_WHAT IS REQUIRED:_
Every line below that has the word "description" counts once; report how many lines that makes, with no other words.

--- --- ---

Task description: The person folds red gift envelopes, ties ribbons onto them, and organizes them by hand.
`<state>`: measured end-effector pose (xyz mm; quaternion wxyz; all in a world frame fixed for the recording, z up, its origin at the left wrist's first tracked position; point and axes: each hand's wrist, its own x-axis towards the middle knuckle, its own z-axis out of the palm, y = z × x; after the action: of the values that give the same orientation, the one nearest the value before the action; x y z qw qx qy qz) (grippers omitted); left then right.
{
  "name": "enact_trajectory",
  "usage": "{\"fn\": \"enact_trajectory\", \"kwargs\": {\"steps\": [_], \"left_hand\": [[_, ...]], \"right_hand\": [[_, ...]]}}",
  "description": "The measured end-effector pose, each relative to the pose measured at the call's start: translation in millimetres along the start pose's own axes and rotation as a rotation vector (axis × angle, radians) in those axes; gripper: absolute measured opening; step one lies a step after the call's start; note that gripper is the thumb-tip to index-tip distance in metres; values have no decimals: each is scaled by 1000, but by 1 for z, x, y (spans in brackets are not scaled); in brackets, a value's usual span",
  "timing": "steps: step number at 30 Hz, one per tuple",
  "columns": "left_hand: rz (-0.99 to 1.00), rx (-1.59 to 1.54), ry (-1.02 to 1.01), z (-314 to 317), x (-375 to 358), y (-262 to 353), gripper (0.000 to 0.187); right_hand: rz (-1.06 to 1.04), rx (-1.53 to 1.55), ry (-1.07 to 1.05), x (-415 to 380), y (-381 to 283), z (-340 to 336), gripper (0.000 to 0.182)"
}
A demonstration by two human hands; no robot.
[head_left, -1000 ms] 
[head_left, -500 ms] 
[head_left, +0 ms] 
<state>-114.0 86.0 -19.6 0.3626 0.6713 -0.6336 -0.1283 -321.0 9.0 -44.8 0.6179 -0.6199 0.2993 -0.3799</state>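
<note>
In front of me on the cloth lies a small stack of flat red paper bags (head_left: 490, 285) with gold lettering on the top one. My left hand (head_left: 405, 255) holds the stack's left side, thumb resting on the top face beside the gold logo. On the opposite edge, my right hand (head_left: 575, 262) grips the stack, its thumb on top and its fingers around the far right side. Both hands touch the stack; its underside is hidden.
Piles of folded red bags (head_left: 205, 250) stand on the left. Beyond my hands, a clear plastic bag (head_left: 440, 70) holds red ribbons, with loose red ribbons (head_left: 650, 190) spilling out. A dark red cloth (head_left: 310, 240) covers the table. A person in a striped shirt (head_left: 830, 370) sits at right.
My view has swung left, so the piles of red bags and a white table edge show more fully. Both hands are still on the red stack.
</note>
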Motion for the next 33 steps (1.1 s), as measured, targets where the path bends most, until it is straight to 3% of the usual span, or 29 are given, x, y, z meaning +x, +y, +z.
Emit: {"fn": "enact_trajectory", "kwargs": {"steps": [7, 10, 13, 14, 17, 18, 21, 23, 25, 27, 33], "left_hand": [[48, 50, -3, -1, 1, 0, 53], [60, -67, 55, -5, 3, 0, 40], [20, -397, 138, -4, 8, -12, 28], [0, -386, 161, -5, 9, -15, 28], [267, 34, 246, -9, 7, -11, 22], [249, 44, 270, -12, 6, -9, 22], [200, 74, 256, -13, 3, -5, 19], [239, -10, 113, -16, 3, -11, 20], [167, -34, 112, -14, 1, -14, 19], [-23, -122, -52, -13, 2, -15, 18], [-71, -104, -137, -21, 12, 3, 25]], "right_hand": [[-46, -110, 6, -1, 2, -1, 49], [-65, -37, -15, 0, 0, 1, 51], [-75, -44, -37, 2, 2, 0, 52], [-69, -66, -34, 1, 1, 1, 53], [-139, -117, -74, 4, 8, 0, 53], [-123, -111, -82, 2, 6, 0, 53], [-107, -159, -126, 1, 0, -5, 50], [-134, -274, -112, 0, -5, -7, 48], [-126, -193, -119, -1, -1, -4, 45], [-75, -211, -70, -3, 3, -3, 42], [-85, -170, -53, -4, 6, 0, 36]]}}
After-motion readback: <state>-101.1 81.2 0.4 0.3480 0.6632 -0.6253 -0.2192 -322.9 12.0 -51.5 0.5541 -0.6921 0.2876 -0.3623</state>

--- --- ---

_ANSWER SECTION:_
2